Definition of a Non-immigrant Alien
A non-immigrant is a foreign national permitted to enter the U.S. for a limited duration for purposes such as travel, school, temporary employment, and business investment (See below for a complete list of the non-immigrant visa categories.). Non-immigrants are granted non-immigrant visas.
Becoming a Legal Immigrant
There are four types of immigration through which a person becomes a legal immigrant, or LPR:
1. Family-based: A U.S. citizen may sponsor his or her spouse, parent (if the sponsor is 21 or older), children, brothers and sisters. An LPR may sponsor his or her spouse, minor children and adult unmarried children. Sponsors must have an income level that exceeds nationally established poverty guidelines by 25% and must promise in writing to support the family member(s) he or she wishes to sponsor. The number of family-based immigrants is limited to 480,000 per fiscal year. Of this number, there is no limit to the number of visas available to:
- Spouses of U.S. citizens
- Unmarried minor children of U.S. citizens (includes stepchildren under some circumstances)
- Parents of U.S. citizens
(These three types are called “immediate relatives”.)
For family-based immigrants who are not immediate relatives, there is a Family Preference System that limits the number of immigrant visas to different foreign nationals, as illustrated in the table below. Backlogs in the quotas are common.

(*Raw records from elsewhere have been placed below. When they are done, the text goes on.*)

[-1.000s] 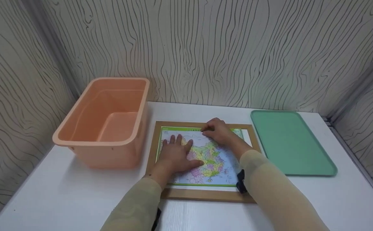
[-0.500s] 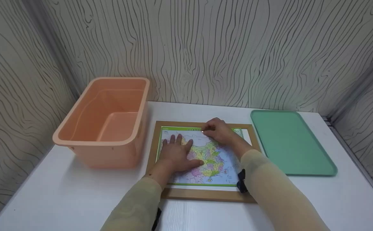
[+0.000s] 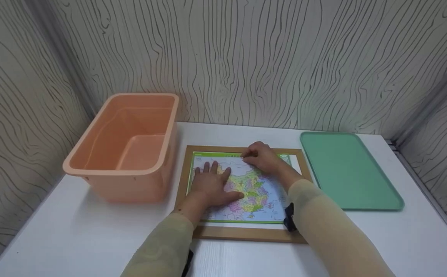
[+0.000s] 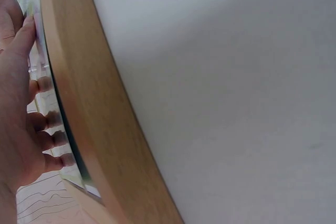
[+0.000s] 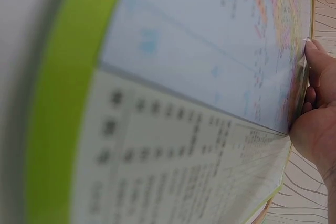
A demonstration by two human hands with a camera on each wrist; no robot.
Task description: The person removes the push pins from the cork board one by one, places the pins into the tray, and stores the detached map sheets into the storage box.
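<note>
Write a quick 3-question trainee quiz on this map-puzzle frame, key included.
1. True or false: the left hand lies flat on the map.
2. What stands left of the wooden frame? A) green tray B) orange bin C) a cup
3. Fill in: the right hand works at the map's ____ edge.

Key:
1. True; its fingers are spread on the sheet.
2. B; the orange bin is left, the green tray right.
3. Far; its fingertips curl there.
</note>
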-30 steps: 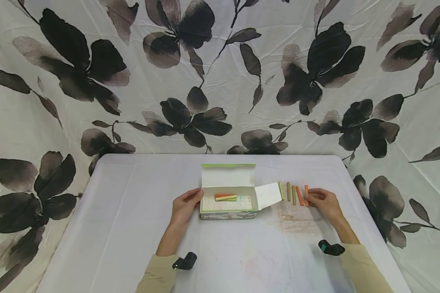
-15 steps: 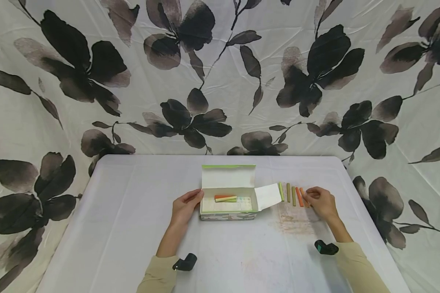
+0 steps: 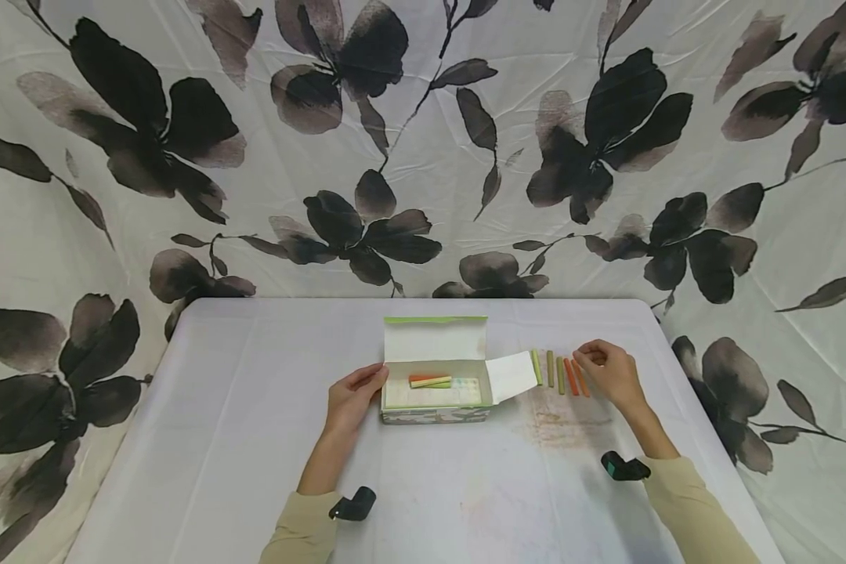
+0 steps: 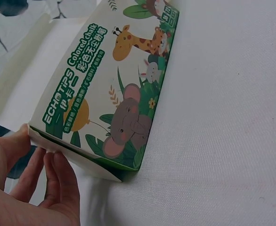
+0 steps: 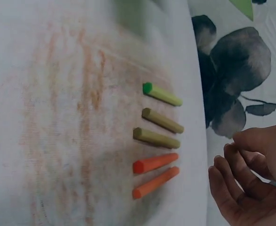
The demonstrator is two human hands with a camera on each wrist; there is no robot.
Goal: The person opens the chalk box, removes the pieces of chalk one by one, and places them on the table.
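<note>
left hand [image 3: 350,397] on chalk box [image 3: 435,385] | right hand [image 3: 604,370] beside chalks [image 3: 561,374]

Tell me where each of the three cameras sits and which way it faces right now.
Head: worn on the head, facing forward and down at the table; both hands and sleeves show.
Left wrist: low beside the chalk box; left hand touches its end.
Right wrist: looks at five chalk sticks; right hand curls beside them, apart.
Shared: head view also shows the box and sticks.
</note>
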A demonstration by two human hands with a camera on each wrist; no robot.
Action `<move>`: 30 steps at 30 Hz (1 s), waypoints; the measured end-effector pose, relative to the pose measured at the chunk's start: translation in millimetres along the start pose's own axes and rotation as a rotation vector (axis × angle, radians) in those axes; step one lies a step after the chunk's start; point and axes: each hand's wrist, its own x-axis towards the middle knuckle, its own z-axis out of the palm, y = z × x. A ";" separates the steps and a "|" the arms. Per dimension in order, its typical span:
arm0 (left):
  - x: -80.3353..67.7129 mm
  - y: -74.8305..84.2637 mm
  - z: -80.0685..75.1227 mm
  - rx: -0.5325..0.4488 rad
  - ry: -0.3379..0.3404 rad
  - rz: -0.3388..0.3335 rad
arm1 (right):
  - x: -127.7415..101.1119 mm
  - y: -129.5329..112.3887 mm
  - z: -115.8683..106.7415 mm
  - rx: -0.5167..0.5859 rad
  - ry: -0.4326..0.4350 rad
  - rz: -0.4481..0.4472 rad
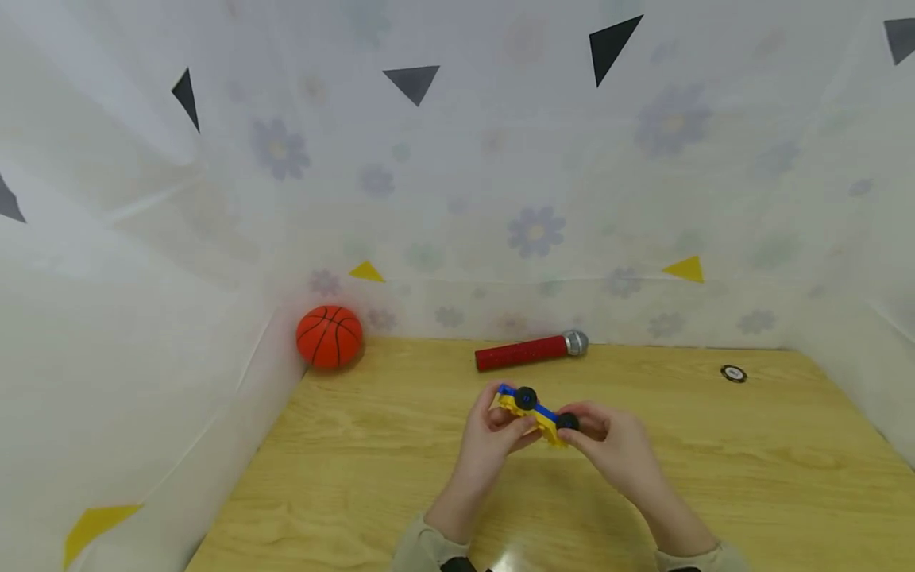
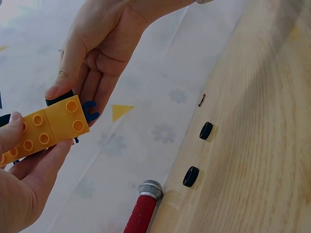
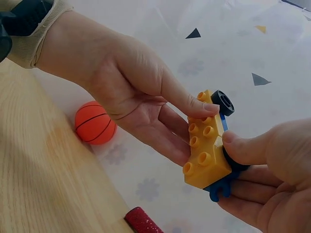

For more accurate information regarding visa availability, see the most recent issue of the Visa Bulletin for current dates.
|Family Preference System|
|U.S. Sponsor||Relationship||Preference Number||Visas Allocated|
|U.S. citizen||unmarried adult children||1st preference||23,400/year1|
|LPR||Spouses and minor children||2nd A preference||87,900/year|
|LPR||unmarried adult children (21 or older)||2nd B preference||26,300/year|
|U.S. citizen||Married adult children||3rd preference||23,400/year2|
|U.S. citizen (21 or older)||brothers and sisters||4th preference||65,000/year3|
1Plus any visas left over from 4th preference
2Plus any visas left over from 1st and 2nd preferences
3Plus any visas left over from the previous preferences
2. Employment-based: Through the Labor Certification Process as well as through several methods for exceptional foreign nationals, including National Interest Waivers, employers can sponsor a foreign national for admission as an LPR. The process usually involves demonstrating to the Department of Labor that there are no available U.S. workers for the job for which an immigrant visa is sought. The number of employment-based visas available each fiscal year is limited to 140,000. There are five types of employment-based immigrant visas, and they are ranked by priority of the needs of the U.S. economy and employers. The five types that comprise the Employment Preference System are summarized in the table below.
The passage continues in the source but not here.